Ask the expert: Sir Charles Shaw gives his top tips on doing business in Oman
EXCLUSIVE:Sir Charles Shaw CEO of Bondoni, is an ‘in-country’ representation and market entry specialist in Oman. Sir Charles has first-hand experience setting up and leading businesses in Oman, UAE and Europe. Here he sets out some top tips for doing business in Oman.
The Sultanate of Oman offers great opportunities for international organisations to do business in a broad range of sectors.
Understanding Omani business culture is crucial in achieving initial negotiations and sustainable business growth.
Organisations have the option of doing business in Oman depending on the degree of risk, the control and commitment of resources they require and the return on investment they expect.
In Oman these range from a low, non-equity investment without having significant effects on the existing operations elsewhere through to fully committed equity based operations, either by setting up your business with a local Omani partner or by acquiring a full or part share in a local business.
Many international companies want to start doing business in Oman by initially “testing the water” They spend valuable time and money on flights: they fly in, have their meetings and fly out again. Without permanent local representation to follow up their efforts the probability of winning business is low due to being “out of sight out of mind”.
Many Omanis prefer to do business with international organisations but rightly in my opinion they want that business to show commitment to the Omani market by having some kind of local presence.
Local presence options
Low cost “In-Country” representation.
There are many companies and individuals who say they can provide market entry and local representative services .However, choosing the right partner is crucial to avoid expensive false starts. A few tips include:
–Select a professional representation partner that focuses on these services as their core business. Many local companies will offer a service but if it’s not core to their own business the relationship will soon end in disappointment.
–Objective setting – Select a representative who offers accountability by agreeing “SMART” objectives. These may vary from:
oExisting client follow up
oReputation management/brand establishment
–Professional fees v profit share agency agreements. Select a provider that offers a professional service based on fees instead of profit share. Companies that want a profit share agreement normally have relationships with dozens of other organisations so there is little chance of receiving their full attention in this uncertain stage.
–Knowledge and multi-dimensional networks. Select a partner that has multi-dimensional knowledge and a high level influential network. Many businesses will make “door opening” promises but quiz them on the quality of their contacts.
–Trust and confidentiality. Select a representative that respects the soft, qualitative priorities in business, especially when working in such a small “village” market environment.

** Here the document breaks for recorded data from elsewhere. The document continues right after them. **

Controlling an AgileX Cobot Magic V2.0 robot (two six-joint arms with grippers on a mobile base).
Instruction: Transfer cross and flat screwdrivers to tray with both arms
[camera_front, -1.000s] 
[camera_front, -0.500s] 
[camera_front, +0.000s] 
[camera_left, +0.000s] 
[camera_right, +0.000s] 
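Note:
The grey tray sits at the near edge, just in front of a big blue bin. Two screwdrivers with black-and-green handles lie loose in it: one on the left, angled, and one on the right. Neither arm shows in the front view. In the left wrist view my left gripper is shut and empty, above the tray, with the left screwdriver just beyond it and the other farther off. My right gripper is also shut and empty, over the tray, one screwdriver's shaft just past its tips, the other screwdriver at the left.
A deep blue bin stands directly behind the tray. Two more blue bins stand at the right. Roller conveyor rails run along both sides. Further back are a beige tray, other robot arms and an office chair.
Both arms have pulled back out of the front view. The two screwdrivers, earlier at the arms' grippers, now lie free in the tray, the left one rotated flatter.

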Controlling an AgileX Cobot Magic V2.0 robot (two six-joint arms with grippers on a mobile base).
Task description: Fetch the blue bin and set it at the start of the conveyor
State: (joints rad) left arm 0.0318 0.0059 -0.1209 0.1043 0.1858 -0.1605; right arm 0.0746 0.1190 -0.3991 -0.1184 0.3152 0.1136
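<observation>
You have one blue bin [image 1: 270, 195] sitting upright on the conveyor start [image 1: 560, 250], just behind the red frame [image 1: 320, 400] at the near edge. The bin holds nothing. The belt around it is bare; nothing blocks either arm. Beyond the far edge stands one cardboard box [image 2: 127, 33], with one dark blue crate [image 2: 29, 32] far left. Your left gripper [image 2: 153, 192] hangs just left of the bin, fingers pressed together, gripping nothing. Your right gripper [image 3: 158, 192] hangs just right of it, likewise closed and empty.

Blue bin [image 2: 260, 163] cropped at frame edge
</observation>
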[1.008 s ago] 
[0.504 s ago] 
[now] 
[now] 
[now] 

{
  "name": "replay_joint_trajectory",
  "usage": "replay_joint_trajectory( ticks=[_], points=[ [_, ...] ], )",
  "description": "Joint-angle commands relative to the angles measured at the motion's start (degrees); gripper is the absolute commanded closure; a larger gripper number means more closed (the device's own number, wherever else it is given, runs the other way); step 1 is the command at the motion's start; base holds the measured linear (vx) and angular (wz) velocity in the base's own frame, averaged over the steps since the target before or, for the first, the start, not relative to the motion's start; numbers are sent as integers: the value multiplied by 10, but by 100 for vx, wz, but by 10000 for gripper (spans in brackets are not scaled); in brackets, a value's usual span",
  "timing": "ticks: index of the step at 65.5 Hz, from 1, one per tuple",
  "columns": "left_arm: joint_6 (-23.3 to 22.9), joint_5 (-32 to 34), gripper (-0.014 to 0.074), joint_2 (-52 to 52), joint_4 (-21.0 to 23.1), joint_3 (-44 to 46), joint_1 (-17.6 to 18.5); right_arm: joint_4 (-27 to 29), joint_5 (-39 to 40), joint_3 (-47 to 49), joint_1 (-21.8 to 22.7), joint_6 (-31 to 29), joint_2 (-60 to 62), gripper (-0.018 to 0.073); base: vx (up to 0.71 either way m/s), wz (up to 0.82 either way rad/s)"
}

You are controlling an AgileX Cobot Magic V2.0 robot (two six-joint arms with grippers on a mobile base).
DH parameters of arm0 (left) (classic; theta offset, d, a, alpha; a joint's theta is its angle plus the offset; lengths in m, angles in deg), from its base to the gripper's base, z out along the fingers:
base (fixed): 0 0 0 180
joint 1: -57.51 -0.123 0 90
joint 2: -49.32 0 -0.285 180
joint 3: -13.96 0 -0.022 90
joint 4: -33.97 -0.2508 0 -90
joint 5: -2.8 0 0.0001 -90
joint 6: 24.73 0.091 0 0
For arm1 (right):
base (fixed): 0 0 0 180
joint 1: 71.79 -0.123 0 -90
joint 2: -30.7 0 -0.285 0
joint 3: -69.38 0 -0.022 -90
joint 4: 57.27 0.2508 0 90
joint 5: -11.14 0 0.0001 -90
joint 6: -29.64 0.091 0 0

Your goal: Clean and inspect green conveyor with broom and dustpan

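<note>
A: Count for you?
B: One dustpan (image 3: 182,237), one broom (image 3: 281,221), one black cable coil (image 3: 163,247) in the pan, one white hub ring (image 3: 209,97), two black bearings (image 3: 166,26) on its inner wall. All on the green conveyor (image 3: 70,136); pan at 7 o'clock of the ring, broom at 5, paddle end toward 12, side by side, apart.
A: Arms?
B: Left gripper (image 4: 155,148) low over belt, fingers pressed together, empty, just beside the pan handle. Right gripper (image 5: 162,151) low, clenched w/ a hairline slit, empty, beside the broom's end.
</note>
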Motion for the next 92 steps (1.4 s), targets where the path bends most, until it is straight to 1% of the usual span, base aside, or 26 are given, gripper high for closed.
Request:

–Availability – Quality representatives will only commit to a few clients so they can be available and responsive to their client’s requirements. It makes managing a business remotely so much easier knowing that there will always be an available dedicated Client Director on the ground.
Establishing a business with a local partner
Apart from US based businesses who take advantage of the Free Trade Agreement (FTA), international organisations generally need a local partner to set up a legal entity. Legally, the local partner has the right to own up to 30% of the shares. There are commercial alternatives but this is the start point.
There is always a toss-up between partnering with a local company that already offers similar services and setting up your own with a partner that will not interfere. There are clear benefits with both options but there are a few guidelines which may help you choose the best direction:
Control v profit share erosion .During the early and risky time of setting up a business it is compelling to set up with a company that already knows the market and has contacts. There are clear short term benefits to trade off control for instant access by surrendering a large chunk of precious equity and profit share but as the business becomes more established, questions (and often friction) arise as to whether it was a wise decision.
The alternative is to either choose a silent partner which means no interference with a low cost fee or an active local representation specialist that has the contacts and knowledge but has no conflicting distractions. The right company can process the set up quickly and efficiently.
Partner with a like-minded business. This is always a challenge. Initially the local business’s enthusiasm will provide support to help with the initial set up. But beware. Their business will normally take priority over the new “kid on the block”. There is a real danger of being treated as an “add –on” unless both parties have similar core values and a clear and long term strategy backed up by a robust business plan.
Understand the local culture and etiquette. Omanis are probably one off the friendliest people in the world. However they also have their own distinctive culture and business ways. Most business people wherever they are in the world recognise that joint ventures rarely succeed if they cannot get on with the JV partner. So choose wisely.
Conclusion. Whether business leaders are setting up in their own back yard or internationally in places like Oman it is always hugely challenging regardless of the success of the service or product. Each country has its own idiosyncrasies and Oman is no exception. The government continues to look at ways to improve incentives and cutting bureaucracy to encourage inward investment but in comparison to many Europeans, Far Eastern and even Middle Eastern countries it remains challenging unless they select a local “Business Guru” to help them navigate through the prevailing challenges.